The visibility of CEOs like IBM’s Ginni Rometty, General Motors’ Mary Barra and Hewlett Packard’s Meg Whitman may give the impression that America’s largest companies are finally embracing female leadership.
But as a recent Fortune report reveals, that couldn’t be further from the truth.
Women comprise less than 7 percent of chief executives at Fortune 1000 companies ― America’s largest corporations based on revenue ― according to a recent survey conducted by sales analytics software company DiscoverOrg. “That means that for every [Rometty, Whitman, or Barra], there are a dozen male chief executives,” said Fortune.
Of the almost 10,000 C-level executives DiscoverOrg surveyed, just 18 percent were women. Only 6.7 percent of all chairs of the board, 7.2 percent of chief operating officers and 8.8 percent of chief financial officers were women.

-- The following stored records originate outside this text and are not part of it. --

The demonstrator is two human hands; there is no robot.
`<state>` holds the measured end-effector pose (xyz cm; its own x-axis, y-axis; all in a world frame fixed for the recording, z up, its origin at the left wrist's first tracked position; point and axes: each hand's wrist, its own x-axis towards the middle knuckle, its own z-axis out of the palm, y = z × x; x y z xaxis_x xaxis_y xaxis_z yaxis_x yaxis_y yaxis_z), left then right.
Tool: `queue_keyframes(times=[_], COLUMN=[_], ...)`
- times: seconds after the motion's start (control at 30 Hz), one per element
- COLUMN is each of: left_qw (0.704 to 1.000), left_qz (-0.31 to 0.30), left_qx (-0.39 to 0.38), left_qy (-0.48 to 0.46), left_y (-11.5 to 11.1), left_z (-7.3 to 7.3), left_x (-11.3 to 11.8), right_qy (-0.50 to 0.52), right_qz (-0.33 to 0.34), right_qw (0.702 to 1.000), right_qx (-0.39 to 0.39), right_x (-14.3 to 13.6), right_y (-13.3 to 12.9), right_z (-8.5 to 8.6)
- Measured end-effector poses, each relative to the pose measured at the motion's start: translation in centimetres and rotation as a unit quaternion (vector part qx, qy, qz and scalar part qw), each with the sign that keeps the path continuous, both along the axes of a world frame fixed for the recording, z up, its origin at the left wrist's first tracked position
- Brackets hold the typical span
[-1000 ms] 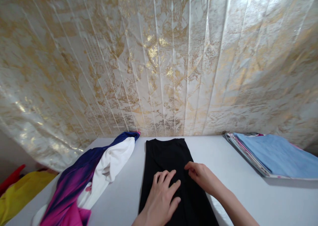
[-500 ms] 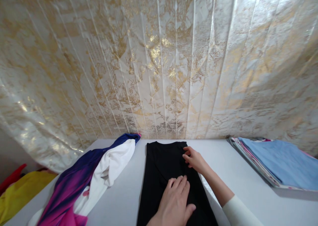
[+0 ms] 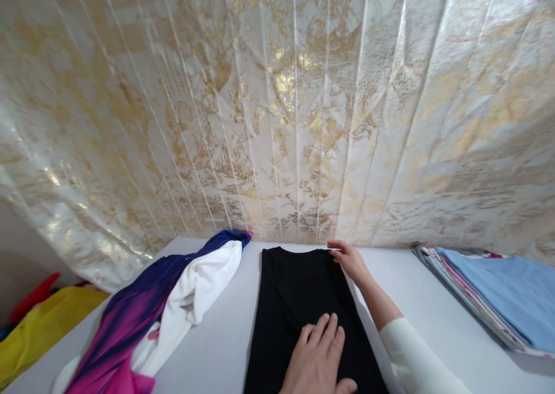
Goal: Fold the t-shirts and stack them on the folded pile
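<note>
A black garment (image 3: 303, 290), its kind unclear, lies flat and lengthwise on the white table, with a slightly dipped far edge. My left hand (image 3: 318, 356) rests flat on its middle, fingers stretched out and thumb to the right. At the garment's far right corner is my right hand (image 3: 350, 262), its thumb and finger closed about the edge. The garment's near end runs out of the picture below.
On the white table (image 3: 217, 336), a heap of purple-blue (image 3: 151, 301) and white clothing (image 3: 203, 278) lies left. A stack of folded clothes, light blue on top (image 3: 498, 290), sits right. Yellow cloth (image 3: 47, 324) is beyond the left edge. A gold-patterned curtain (image 3: 277, 122) hangs behind.
My right hand has moved away from me to the garment's far right corner and closed there. My left hand stays flat on the garment. The view has shifted slightly.
</note>
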<state>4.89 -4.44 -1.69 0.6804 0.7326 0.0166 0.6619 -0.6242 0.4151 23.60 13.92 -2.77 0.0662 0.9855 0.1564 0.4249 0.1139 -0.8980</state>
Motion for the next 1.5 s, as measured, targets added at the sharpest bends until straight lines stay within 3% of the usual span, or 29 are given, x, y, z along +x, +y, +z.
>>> queue_keyframes(times=[0.13, 0.23, 0.33, 0.47, 0.77, 0.93, 1.13, 1.3, 1.5], left_qw=[1.0, 1.0, 0.999, 0.998, 0.992, 0.992, 0.989, 0.974, 0.965], left_qz=[0.014, 0.026, 0.029, 0.024, 0.032, 0.029, 0.033, 0.032, 0.042], left_qx=[0.023, 0.017, 0.022, 0.06, 0.118, 0.116, 0.14, 0.22, 0.258], left_qy=[-0.012, -0.007, -0.003, 0.008, 0.022, 0.03, 0.04, 0.041, 0.027], left_y=[0.1, 0.2, 0.3, 0.6, 0.7, 0.9, 1.0, 1.2, 1.0], left_z=[-0.7, -0.9, -1.0, -1.7, -3.0, -3.3, -3.9, -5.1, -5.3], left_x=[0.1, 0.1, 0.1, 0.1, 0.3, 0.5, 0.6, 0.6, 0.6], right_qy=[0.039, 0.038, 0.0, -0.096, -0.285, -0.36, -0.424, -0.422, -0.371], right_qz=[-0.022, -0.017, -0.001, 0.039, 0.183, 0.201, 0.193, 0.119, 0.08], right_qw=[0.999, 0.999, 1.0, 0.994, 0.939, 0.908, 0.879, 0.891, 0.909], right_qx=[-0.001, 0.001, 0.008, 0.041, 0.055, 0.079, 0.107, 0.121, 0.173], right_x=[3.0, 3.6, 3.2, 3.0, 3.5, 2.7, 1.0, 0.5, -2.2], right_y=[-0.3, -0.5, -0.3, 0.8, 4.0, 4.5, 3.3, 1.2, -3.5], right_z=[-0.2, -1.0, -1.7, -1.2, 0.6, 1.5, 1.9, 1.8, -1.0])
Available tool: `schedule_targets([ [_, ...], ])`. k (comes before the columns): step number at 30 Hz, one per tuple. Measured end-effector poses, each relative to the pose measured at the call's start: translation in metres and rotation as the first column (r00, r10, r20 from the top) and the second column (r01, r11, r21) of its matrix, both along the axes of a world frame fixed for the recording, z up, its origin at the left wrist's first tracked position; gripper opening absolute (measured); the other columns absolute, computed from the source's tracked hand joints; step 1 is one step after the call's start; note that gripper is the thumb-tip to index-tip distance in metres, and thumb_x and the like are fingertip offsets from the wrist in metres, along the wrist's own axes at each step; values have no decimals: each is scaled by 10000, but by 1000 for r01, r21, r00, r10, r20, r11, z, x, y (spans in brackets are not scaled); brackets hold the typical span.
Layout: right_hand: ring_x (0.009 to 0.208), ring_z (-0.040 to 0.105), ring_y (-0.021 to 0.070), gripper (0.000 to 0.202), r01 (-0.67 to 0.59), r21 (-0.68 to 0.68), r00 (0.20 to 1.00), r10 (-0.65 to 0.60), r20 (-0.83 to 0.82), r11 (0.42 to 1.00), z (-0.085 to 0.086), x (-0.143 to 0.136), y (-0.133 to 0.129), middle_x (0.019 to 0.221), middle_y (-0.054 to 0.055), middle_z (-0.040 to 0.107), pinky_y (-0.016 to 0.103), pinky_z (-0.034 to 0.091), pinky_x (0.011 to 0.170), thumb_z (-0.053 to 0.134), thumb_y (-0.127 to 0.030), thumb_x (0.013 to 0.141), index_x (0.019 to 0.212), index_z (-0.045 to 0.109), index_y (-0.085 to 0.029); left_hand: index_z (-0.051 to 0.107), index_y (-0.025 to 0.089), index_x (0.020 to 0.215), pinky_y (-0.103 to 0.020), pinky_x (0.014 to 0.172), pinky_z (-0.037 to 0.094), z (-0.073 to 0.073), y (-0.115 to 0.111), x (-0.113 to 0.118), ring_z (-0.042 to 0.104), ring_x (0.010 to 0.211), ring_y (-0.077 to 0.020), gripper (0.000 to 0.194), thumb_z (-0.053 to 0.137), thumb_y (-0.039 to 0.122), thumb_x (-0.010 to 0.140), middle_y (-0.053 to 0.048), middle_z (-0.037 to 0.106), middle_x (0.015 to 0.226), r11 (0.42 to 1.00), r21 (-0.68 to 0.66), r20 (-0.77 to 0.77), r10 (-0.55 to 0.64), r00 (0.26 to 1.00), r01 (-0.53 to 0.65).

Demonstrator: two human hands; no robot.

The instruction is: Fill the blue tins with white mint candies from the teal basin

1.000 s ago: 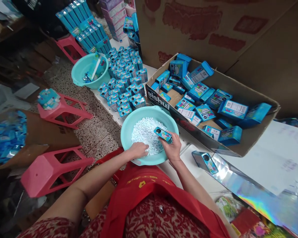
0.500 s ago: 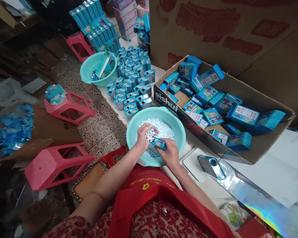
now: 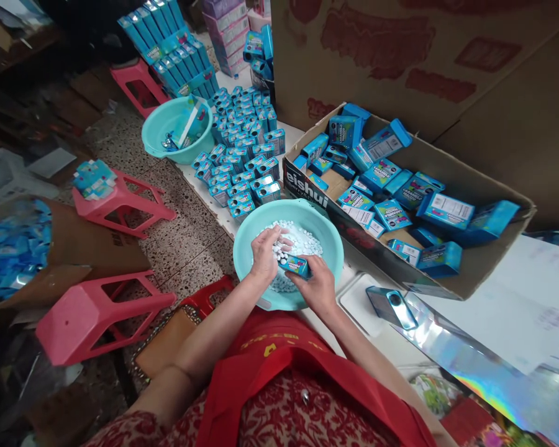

Women are well-represented in two C-level positions, however: They make up almost half of chief marketing officers and more than 60 percent of chief human resources officers, according to the survey.
“You sort of wonder if women are being pigeonholed,” DiscoverOrg’s co-founder, Henry Schuck, told Fortune.
The gender leadership gap is not limited to Fortune 1000 companies. According to a recent American Association of University Women study, women remain “underrepresented at all levels of leadership” in the U.S., from the realms of politics to education.
Women make up only 1 in 5 members of the U.S. Congress, the study said. As of 2012, only 26 percent of colleges and universities were headed by women.
Women of color hold even fewer leadership positions. Last year, less than 3 percent of board directors at Fortune 500 companies were Asian, black or Hispanic women.
“To achieve gender parity, we need women willing and able to take up leadership positions. We need men willing and able to take on more domestic responsibilities so that more women have the opportunity to pursue demanding fields,” the AAUW wrote in its report. “We need employers to embrace a more flexible workplace, allowing women and men to move in and out of the workforce as they balance careers, family, and personal goals. In essence, we all need to intentionally engage in making diversity and inclusion work on a daily basis.”